Satisfaction with payment experiences
Both small and large SMEs reported higher satisfaction with on-time payment delivery to clients and suppliers using different payment methods (51 and 57 per cent, respectively) than with other payment experiences. The lowest satisfaction rating among SMEs was fees/charges associated with the payment transaction, with 26 per cent for small SMEs and 29 per cent for large SMEs.
About two in five small SMEs (38 per cent) are satisfied with their ability to manage cash flow using preferred payment methods (compared to 53 per cent last year). On the other hand, 52 per cent of large SMEs are satisfied with their ability to manage cash flow using preferred payment methods.
Perspectives on real-time payments
Using real-time payments
When it comes to sending and receiving real-time payments, 67 per cent of small SMEs would send a payment and 63 per cent would receive a payment if the option was available. Their top use case for sending payments in real-time would be for government taxes (28 per cent) and for receiving payments it would be for customer bill payments (23 per cent).
For large SMEs, 84 per cent reported they would use real-time payments to send a payment and 78 per cent would use it to receive a payment. Their top use case for sending real-time payments would be to pay a vendor invoice (31 per cent) and for receiving a payment it would be for customer bill payment (29 per cent).

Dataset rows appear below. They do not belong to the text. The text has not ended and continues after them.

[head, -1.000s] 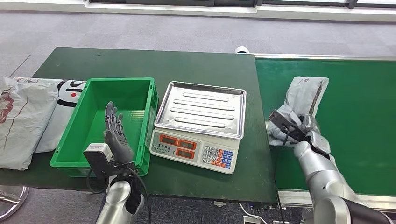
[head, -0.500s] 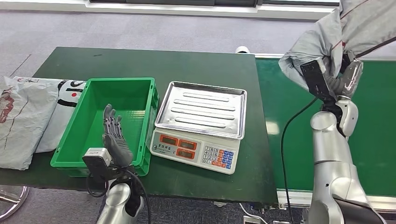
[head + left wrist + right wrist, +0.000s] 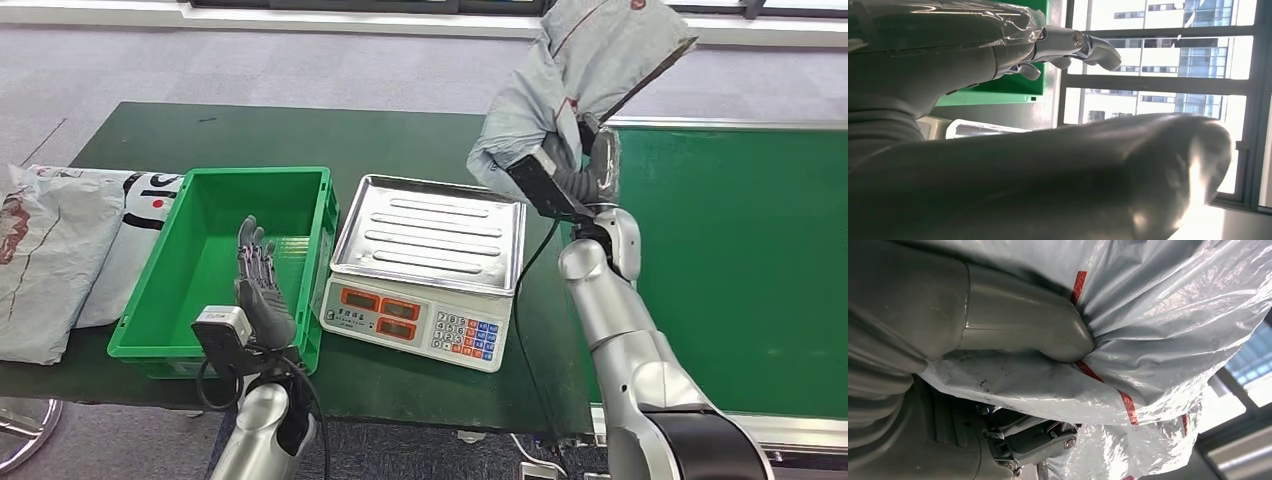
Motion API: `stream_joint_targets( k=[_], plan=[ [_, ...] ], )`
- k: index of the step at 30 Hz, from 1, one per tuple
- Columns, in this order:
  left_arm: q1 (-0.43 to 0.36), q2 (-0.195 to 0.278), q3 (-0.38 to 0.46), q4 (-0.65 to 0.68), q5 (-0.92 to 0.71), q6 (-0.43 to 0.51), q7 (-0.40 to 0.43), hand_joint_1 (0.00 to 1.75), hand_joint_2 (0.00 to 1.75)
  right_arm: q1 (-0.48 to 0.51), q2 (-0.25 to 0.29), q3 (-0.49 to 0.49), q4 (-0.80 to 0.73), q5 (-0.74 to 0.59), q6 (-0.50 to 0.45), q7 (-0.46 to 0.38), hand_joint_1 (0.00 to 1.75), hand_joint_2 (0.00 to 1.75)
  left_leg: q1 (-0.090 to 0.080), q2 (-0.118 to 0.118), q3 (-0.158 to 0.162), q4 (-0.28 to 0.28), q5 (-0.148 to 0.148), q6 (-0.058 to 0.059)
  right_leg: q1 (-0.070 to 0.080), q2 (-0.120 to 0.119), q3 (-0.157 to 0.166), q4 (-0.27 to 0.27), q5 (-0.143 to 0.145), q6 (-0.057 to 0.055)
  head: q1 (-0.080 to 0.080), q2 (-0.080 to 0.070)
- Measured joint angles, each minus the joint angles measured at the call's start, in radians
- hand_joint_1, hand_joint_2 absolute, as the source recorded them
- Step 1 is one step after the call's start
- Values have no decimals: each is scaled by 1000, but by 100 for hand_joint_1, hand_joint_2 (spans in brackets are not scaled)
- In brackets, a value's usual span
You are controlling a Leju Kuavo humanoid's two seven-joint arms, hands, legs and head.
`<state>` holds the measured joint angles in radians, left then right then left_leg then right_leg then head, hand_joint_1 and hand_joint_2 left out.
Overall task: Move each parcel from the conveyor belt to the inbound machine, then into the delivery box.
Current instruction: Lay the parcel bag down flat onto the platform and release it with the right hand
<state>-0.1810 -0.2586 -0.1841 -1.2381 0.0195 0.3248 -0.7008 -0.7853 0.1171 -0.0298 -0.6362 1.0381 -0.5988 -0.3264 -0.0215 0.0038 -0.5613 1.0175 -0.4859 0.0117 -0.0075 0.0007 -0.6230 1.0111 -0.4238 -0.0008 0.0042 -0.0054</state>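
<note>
Up high, the right hand [image 3: 585,165] grips the grey parcel [image 3: 575,75] above the scale's [image 3: 425,265] far right corner, beside the conveyor belt [image 3: 740,260]. Nearer, the left hand [image 3: 258,285] hovers empty, fingers spread, over the green box [image 3: 165,290].

The head camera looks down from high over the table [image 3: 300,135]. Each wrist camera sits tight behind its hand; the head and right wrist views share the parcel [image 3: 575,70] [image 3: 1168,330].

White printed bags [image 3: 60,250] lie on the dark green worktop [image 3: 300,135]; grey carpet floor [image 3: 300,65] lies beyond
</note>
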Motion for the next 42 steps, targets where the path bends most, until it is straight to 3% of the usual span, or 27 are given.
stream_joint_targets(
  k=[4,9,18,22,26,29,33,41,42],
  plan=[
    [-2,0,0,10,0,-1,0,0,0,-5,22,10,48,8,17,0,175,175,0,-1,-1,0,0,0,0,-1,0,0,0,0,0,0],
    [-22,-2,-9,27,-3,-27,0,0,0,5,90,71,123,66,120,22,175,175,0,3,-1,0,-1,-1,0,3,-2,0,0,0,0,0],
    [-58,-9,-17,67,-4,-52,0,0,0,18,189,119,205,-10,263,-65,175,175,1,3,-2,0,-1,-1,1,3,-3,0,0,-1,0,0],
    [-66,-12,-23,82,-3,-55,0,0,0,18,213,122,219,-14,278,-53,175,175,1,1,-2,0,-1,-1,1,2,-3,0,0,-1,0,0],
    [-70,-12,-33,96,-2,-62,0,0,0,18,219,129,231,-22,279,-13,0,175,1,1,-2,0,-1,-1,1,2,-3,0,0,-1,0,0],
    [-76,-13,-42,107,1,-66,-1,0,0,19,218,139,240,-1,262,40,0,175,1,1,-2,0,-1,-1,1,2,-3,0,0,-1,0,0],
    [-81,-15,-43,121,2,-69,-1,0,0,20,210,152,252,11,240,71,0,0,1,2,-2,0,-1,-1,1,2,-3,0,0,-1,0,0],
    [-81,-15,-43,130,5,12,-1,0,0,57,160,153,258,-45,199,16,0,0,1,1,-2,0,-1,-1,1,1,-3,0,0,-1,0,0],
    [-80,-15,-43,127,8,28,-1,0,0,67,148,153,257,-58,199,2,0,44,1,1,-2,0,-1,-1,1,1,-3,0,0,-1,0,0]
  ],
)
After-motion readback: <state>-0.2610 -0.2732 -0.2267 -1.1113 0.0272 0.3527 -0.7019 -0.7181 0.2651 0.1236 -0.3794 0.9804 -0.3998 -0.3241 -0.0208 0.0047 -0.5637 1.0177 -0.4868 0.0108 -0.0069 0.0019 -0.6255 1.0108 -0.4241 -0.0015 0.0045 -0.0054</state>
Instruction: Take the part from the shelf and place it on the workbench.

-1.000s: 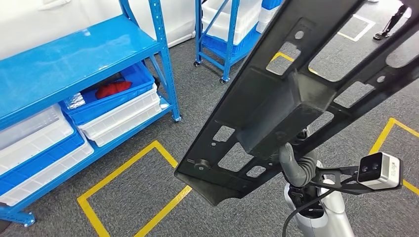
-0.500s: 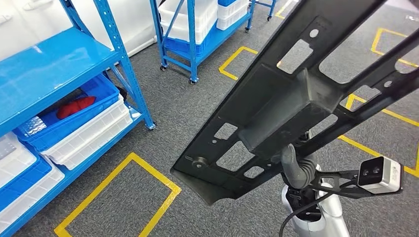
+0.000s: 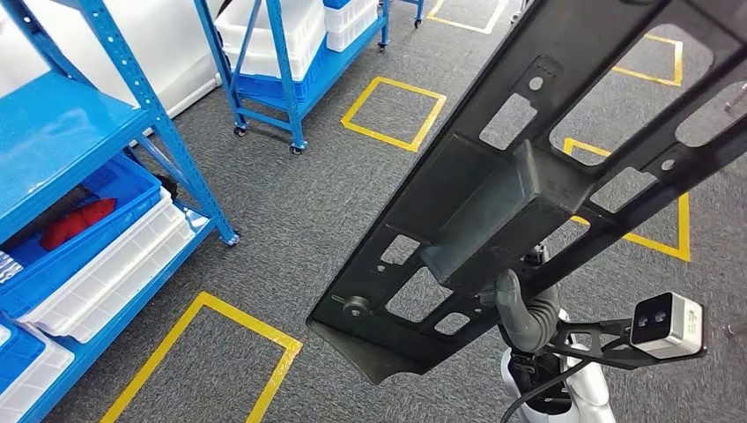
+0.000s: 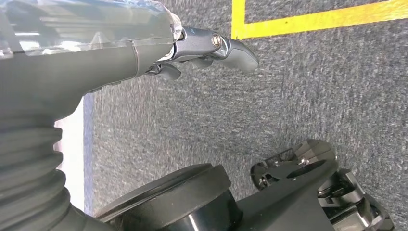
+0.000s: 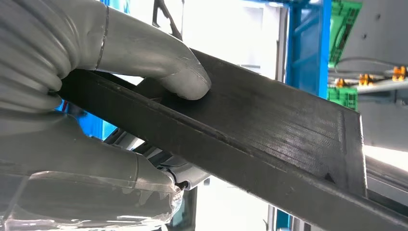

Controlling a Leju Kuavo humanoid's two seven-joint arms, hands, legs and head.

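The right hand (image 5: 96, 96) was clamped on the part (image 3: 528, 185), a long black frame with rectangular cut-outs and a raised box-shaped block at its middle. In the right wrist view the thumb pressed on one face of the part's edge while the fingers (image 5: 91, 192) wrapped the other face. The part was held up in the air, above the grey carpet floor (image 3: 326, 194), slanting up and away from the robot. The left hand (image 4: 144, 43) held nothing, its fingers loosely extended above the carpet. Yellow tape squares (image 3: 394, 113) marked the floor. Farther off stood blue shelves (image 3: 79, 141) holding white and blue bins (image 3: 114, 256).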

Payment feature with most benefit
At 39 per cent for small SMEs and 36 per cent for large SMEs, Confirmation of Payee is the feature SMEs report they would benefit from the most for sending real-time payments. This feature would give businesses the assurance that their payments are being sent to the correct recipients. The other features that would benefit SMEs the most for sending payments are recurring payments (35 per cent), request for payment (34 per cent) and higher transaction limits (33 per cent). Request for payment (RFP) is a messaging system paired with an instant payment that businesses can use to send bills and invoices directly to customers. Customers can then use the RFP to make a payment and share any relevant corresponding remittance information with the business.
When it comes to receiving payments, request for payment topped the list of features that SMEs would find the most benefit in (38 per cent of small SMEs and 31 per cent of large SMEs). The other features that would benefit SMEs the most for receiving payments are confirmation of payee (32 per cent), recurring payments (31 per cent) and higher transaction limits (31 per cent). Significantly more large SMEs reported that recurring payments would drive the most benefit for them (36 per cent).
About the study
The Payments Behaviour Tracker Business survey was compiled to examine Canadian businesses’ sentiment around their future business and economic outlook. In total, 500 Canadian businesses were surveyed using Leger’s online panel between July 24 and August 4, 2023.